The skin provides a link to the body’s health via its rich variety of high and low molecular weight biomarkers, reflecting both systemic diseases (e.g., cancer, diabetes) and local skin disorders (e.g., atopic dermatitis, psoriasis). Non-invasive monitoring of disease-specific biomarkers on the skin surface provides a highly attractive diagnostic procedure as alternative to current practices that normally are biopsy-based and invasive. In order to succeed with non-invasive topical diagnostics, the sampling of biomarkers should proceed in a highly accurate and reproducible manner. Further, a major challenge to achieve this goal is to overcome the outermost skin layer (the stratum corneum, SC) that acts as a remarkable permeability barrier, restricting molecular diffusion in and out of our body, including diffusion of potential biomarkers.

The primary aim of this thesis is to achieve an optimized and reproducible noninvasive sampling of endogenous biomarkers from the skin surface.
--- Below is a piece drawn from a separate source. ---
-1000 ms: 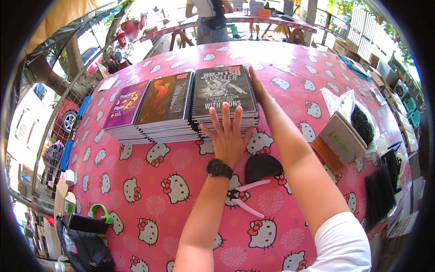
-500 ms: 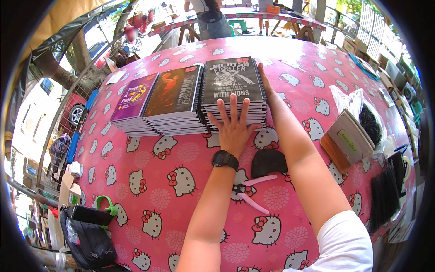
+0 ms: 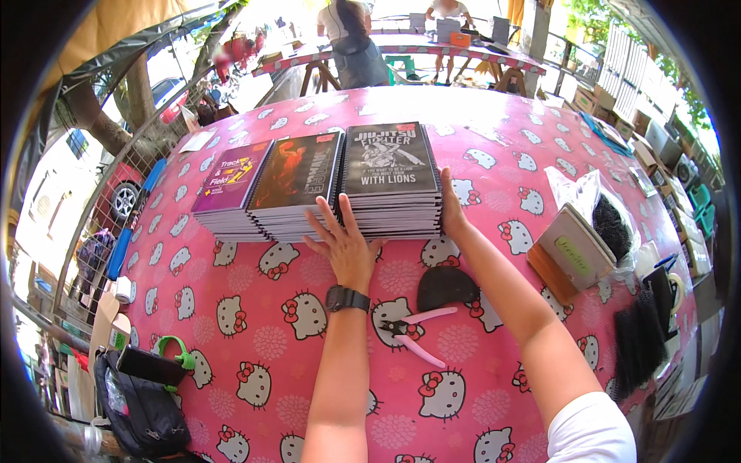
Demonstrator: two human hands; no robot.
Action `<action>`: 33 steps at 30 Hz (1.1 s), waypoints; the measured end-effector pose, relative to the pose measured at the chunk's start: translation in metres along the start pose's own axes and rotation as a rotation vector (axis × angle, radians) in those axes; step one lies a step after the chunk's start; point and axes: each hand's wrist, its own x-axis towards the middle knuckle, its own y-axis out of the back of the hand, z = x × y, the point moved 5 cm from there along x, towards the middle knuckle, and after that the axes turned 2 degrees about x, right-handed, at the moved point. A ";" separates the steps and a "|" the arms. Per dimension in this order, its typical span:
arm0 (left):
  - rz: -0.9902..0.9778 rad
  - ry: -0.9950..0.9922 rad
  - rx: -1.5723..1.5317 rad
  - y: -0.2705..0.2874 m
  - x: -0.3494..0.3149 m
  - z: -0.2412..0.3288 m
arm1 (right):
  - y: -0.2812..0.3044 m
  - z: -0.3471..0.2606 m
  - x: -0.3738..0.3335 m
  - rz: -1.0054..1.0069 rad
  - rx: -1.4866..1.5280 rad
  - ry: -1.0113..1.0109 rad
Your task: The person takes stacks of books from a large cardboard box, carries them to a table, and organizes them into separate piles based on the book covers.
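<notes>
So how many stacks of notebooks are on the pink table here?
3, side by side at the far part of the table: purple-covered stack on the left, orange-and-black stack in the middle, grey-covered stack on the right, with both hands against it.

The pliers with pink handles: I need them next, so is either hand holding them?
No, the pliers lie free on the table, while the left hand and right hand press against the right-most stack of notebooks.

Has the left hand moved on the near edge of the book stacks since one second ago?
Yes. The left hand has slid to the person's left, from the front of the black-covered stack toward the seam with the middle stack.
</notes>
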 end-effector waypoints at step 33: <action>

Here, water plays a crucial role as the hydration degree of the SC has a strong influence on the diffusion of molecules across the skin barrier. In particular, fully hydrated skin is expected to be optimal for increased diffusion of biomarkers in the skin tissue, favoring efficient extraction.

Considering this, to develop a suitable sampling matrix for non-invasive extraction, it is very important to optimize the matrix so that it has a good ability to hydrate the skin as well as a high capacity to absorb the biomarker and finally allow for analytic quantification. The main questions in this thesis are as follows. (i) How long time does it take to reach a stable level of skin hydration? (ii) How do the intrinsic properties of sampling matrices influence the extraction of biomarkers? (iii) What are the effects of the sampling matrices on the biophysical properties of the skin barrier?(iv) Are hydrogels and bicontinuous cubic liquid crystals suitable matrices for noninvasive sampling of endogenous biomarkers? (v) Is reverse iontophoresis a suitable technique to further enhance the extraction endogenous biomarkers?

The hydration of the skin is investigated in vivo and in vitro in order to estimate the time to reach stable hydration level. We show that skin hydration proceeds in two distinct stages with different rates of change of the electrical impedance response and conclude that stable conditions are obtained approximately after 60 min of hydration. We explore the novel approach of using lipid-based bicontinuous cubic liquid crystalline phases as matrices for non-invasive sampling of biomarkers in vivo and invitro and compare them with hydrogel-based materials.

From these investigations, we conclude that both kind of materials show promising capacity of hydrating the skin and collect skin-derived biomarkers. However, the cubic phases are shown to havea bout twice as high extraction capacity, as compared to hydrogels. Further, we show that reverse iontophoresis enhances extraction of a potential cancer biomarker in vitro by at least an order of magnitude, as compared to passive diffusion. Taken together, the results obtained in this thesis can serve as a point-of-departure for future applications based on non-invasive sampling of disease-related biomarkers from skinin clinical diagnostics.